The images you see here may seem like a scene from a post-apocalyptic world. Abandoned buildings usurped by untamed greenery, a demolished church, hollowed-out brick structures with broken windows, personal possessions swallowed by dust...but look closer at the backdrop of some of these photos. That skyline in the background look familiar? Nestled between the Bronx and Riker's Island lies New York City's best-kept secret, an abandoned island with a haunting past, a place so close to the bustling city in proximity, but so far in vivacity.

 

North Brother Island has seen its fair share of tragedy: it first served as a quarantine hospital, then, a temporary home for WWII veterans, and finally, a juvenile drug treatment center. The island is now closed to the public, but Photographer Chris Payne received special permission to visit and photograph the island, resulting in these incredible images which so strikingly capture the preserved history of this mysterious site. We asked him to tell us more about the island and about his experience photographing North Brother Island.

 

(North Brother Island Beach)

 

Most people (and some New Yorkers) are not even aware of the existence of North Brother Island. Would you mind giving us a brief history of the island?


At first glance, North Brother Island is the most unexpected of places: an uninhabited island of ruins in New York City, a secret existing in plain sight that hardly anyone knows. Yet it was once an ordinary part of the city, and for over eighty years, from the 1880s until its abandonment in 1963, thousands of people called it “home”.


The navigator Adriaen Block, the Dutchman who explored the Atlantic Coast between 1611 and 1614, named North Brother and its smaller sibling, South Brother, “de Gessellen”, which translates as “the wayfarers” or the “journeymen” or “brethren,” or in the usage that New York City maps retain today, “brothers.”

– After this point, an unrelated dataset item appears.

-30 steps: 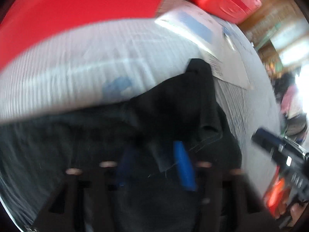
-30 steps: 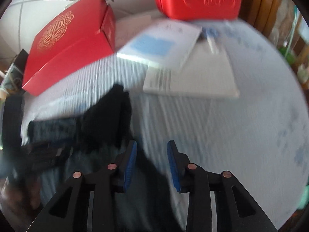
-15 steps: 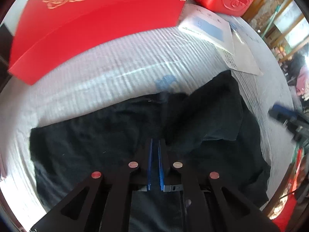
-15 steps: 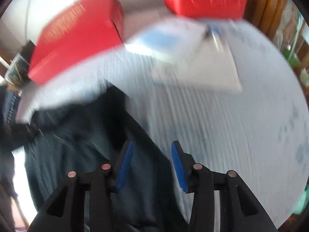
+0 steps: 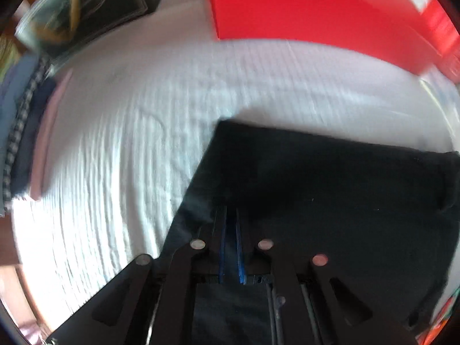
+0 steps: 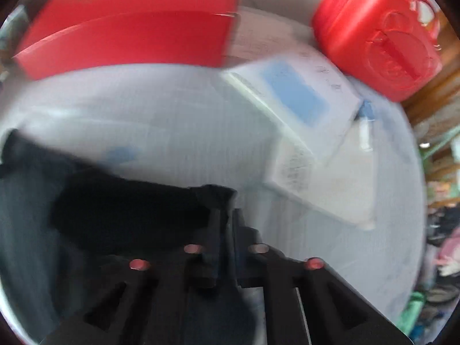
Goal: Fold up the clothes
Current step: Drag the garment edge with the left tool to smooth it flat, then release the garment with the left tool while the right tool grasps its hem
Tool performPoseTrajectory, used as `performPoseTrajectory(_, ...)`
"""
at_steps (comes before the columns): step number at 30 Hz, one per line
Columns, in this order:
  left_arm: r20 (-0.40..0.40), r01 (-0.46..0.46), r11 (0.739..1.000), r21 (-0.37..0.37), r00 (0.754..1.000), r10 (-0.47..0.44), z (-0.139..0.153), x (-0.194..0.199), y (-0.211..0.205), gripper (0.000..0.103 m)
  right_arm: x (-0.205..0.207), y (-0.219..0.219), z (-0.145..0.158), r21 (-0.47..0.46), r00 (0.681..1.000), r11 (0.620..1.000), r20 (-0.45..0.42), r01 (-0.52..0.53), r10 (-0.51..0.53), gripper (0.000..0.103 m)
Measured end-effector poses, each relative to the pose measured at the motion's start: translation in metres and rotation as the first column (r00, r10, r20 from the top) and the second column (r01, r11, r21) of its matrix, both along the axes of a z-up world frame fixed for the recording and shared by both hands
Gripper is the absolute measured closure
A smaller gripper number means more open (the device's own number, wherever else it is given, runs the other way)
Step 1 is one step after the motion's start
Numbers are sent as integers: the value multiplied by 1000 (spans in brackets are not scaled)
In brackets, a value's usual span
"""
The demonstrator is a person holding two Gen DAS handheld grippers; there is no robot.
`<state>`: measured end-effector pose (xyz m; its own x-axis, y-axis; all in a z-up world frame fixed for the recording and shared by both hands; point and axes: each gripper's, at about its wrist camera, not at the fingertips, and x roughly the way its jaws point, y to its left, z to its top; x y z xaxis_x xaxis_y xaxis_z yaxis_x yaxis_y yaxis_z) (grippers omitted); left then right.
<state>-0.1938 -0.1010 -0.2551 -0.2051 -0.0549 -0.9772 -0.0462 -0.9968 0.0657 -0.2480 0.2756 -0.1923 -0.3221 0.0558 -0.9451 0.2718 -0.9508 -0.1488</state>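
2 blue pads sit almost together in the left wrist view, so the left gripper is squeezed down on the near-left edge of the black cloth. most of the cloth lies flat ahead and off to the right of these tongs, on the white bumpy sheet, and its far corner points up toward the red box. in the right wrist view, the right gripper is pinched on a raised corner of the same black cloth, with only a thin slit between the jaws. here the cloth stretches away to the left of the tongs, and white papers and a red plastic case lie past it. the cloth's long way seems to run side to side between the 2 tongs, so i think each one holds an end. the next fold likely means carrying both held ends the same way across the cloth.
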Motion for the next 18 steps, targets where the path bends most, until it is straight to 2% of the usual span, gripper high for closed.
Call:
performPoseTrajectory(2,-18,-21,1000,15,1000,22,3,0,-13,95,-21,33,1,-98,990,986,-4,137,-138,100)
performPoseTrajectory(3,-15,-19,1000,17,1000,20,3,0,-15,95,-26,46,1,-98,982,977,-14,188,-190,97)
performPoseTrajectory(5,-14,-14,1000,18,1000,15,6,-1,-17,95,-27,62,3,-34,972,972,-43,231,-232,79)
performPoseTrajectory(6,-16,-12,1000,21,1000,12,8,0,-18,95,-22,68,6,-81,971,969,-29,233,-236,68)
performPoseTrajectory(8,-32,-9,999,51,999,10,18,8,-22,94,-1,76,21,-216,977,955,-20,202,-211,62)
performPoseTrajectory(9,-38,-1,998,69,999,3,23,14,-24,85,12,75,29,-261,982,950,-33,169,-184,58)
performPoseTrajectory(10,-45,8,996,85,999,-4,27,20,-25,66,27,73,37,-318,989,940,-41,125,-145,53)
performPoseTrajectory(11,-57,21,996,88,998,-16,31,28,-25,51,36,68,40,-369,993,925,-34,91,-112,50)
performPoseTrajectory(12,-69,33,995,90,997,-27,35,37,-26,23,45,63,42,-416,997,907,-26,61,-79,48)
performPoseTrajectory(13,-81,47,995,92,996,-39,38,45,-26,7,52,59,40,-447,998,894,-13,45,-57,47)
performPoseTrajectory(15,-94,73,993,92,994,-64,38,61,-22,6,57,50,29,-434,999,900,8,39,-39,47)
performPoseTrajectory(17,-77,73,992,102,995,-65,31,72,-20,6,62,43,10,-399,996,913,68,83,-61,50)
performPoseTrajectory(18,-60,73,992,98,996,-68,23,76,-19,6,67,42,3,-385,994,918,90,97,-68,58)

Little is known about North Brother before the mid 19th century, and it seems to have served no formal use until a lighthouse was erected on the southern end in 1869. In the 1880s it began to get more attention, as public health issues of an exploding population regularly made headlines. Like other islands in the harbor, it was perfectly suited as a buffer against contagions, and from the 1880s through the 1930s it was used primarily as a quarantine hospital (the infamous Typhoid Mary lived and died there). After WWII it provided a temporary home for veterans and their families, and from the 1950s it was used as a juvenile drug treatment center until its closure in 1963. Over the years, new uses have been proposed for the island, but by and large it has been forgotten. Thanks to a threatened species of shorebird, the black-crowned night heron, North Brother has been designated as conservation land, to protect nesting grounds for the herons, which have unwittingly helped to preserve the island’s forgotten fragments of New York’s history. Today the island is overseen and maintained by the New York City Parks Department.

 

(North Brother Island Door With Patient Names)

 

Why the decision to document North Brother’s current state? What attracted you to the site? Wherein lies its appeal?


I first learned about North Brother in 2004, when I was commissioned to photograph industrial sites along the East River by the Metropolitan Waterfront Alliance. The island's use as a quarantine hospital and its ruinous landscape resonated with similar work I was doing at the time on abandoned state mental hospitals. I knew North Brother wouldn’t remain a secret for long, so I sought approval from the New York City Parks Department to do a thorough documentation. In exchange for access, I had to supply the transportation. Luckily, my best friend owns several boats, and he ferried us and Parks employees back and forth. We probably made two-dozen trips between 2008 and 2013.

 

(Tuberculosis Pavilion) 

 

From an architectural standpoint, what’s the most interesting thing about the buildings you photographed?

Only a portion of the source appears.